Being a seasoned zombie programmer, I began to suspect the awful truth. AWS lied to me. It’s okay, sometimes the documentation lies; sometimes the comments lie; sometimes the UI lies. After drying away my undead tears, I accepted the truth, AWS was lying to me. There would be no confirmation message to make sure I want to subscribe.
I logged back into AWS and decided to proceed as if it had sent me a confirmation. You’ll notice my topics are displayed below.
It looks like I have subscriptions, but of course it looked like that before I went to bed and before the dragon burned my Nord to a crisp.
The Test: Publish To Topic
I decided to click on the “Publish to topic” button and send myself a notification.
I clicked send, and voila! I got a message almost immediately on my Google Voice/Hangouts notification:
You’ll see the Display Name for my topic prepended the message (with a trailing “>”).
Money Gotcha Alert!
While my Google voice number received the test message just fine, my main phone number didn’t get a message. I checked the number I entered for my subscription, and I forgot to add the “1-” in front of the number. Because I didn’t include the “1” before the number, and my number starts with area code “404”, it sent the SMS message to Romania (which has a dialing code of “40”). This means I was charged for the SMS by AWS, despite being on the free tier. It was only $0.23, but I only sent two messages to that number. So make sure you check the phone number you provide to your SMS subscription before sending a test message.
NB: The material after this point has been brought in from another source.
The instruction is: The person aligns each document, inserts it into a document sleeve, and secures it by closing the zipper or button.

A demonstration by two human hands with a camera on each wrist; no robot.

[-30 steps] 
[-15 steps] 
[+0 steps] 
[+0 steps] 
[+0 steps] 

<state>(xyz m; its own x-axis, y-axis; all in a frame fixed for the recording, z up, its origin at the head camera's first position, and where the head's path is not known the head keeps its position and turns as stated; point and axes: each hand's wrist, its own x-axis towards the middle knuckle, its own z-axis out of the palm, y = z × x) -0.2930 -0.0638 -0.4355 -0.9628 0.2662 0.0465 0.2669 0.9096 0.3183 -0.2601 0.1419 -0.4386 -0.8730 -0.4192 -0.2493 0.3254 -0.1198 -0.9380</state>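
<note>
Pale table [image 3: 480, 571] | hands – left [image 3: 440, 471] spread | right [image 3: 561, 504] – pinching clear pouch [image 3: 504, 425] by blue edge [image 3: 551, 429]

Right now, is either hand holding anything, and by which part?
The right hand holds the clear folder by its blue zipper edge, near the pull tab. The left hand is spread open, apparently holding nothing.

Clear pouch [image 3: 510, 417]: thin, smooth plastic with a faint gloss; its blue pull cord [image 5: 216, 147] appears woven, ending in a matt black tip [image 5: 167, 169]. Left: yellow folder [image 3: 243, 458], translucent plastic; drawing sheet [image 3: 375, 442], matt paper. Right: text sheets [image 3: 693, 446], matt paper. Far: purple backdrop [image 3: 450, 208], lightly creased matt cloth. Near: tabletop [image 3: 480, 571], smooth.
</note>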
I changed the subscription number to include the “1” at the beginning, sent another test message, and my main phone phone got the message. Looks like that’s a “gotcha”, and one that can cost you money, so make sure to add the leading “1-” before the number.
Summary
So today we learned how to create an SNS Topic and subscribe an SMS phone number to receive that topic.
We also learned how to accidentally send message to Romania. Romania is the land of vampires, not zombies. Please be careful about entering the phone number you use for an SMS message subscription – it should have a leading “1-” in front of the number.
I noticed the charge to Romania when I checked my billing. I had been billed $0.23 for the SNS SMS messages I sent. You may want to familiarize yourself with the pricing details for SNS. I found the following to be of interest:
I would suggest taking some time to read through the pricing page. I will be using emails instead of SMS for our testing going forward to avoid an accidental “gotcha” like this.
A final note: SMS messages are not MMS messages – they’re simple text and not multi-media.
Postscript
I contacted AWS Support to ask why I had been billed $0.23, before I figured out the reason being that I had sent my message to Romania. AWS Support apologized and actually kindly credited my account $1.00 to cover the charge. I didn’t ask for this, they just offered. Wasn’t that nice? See, AWS likes zombies too!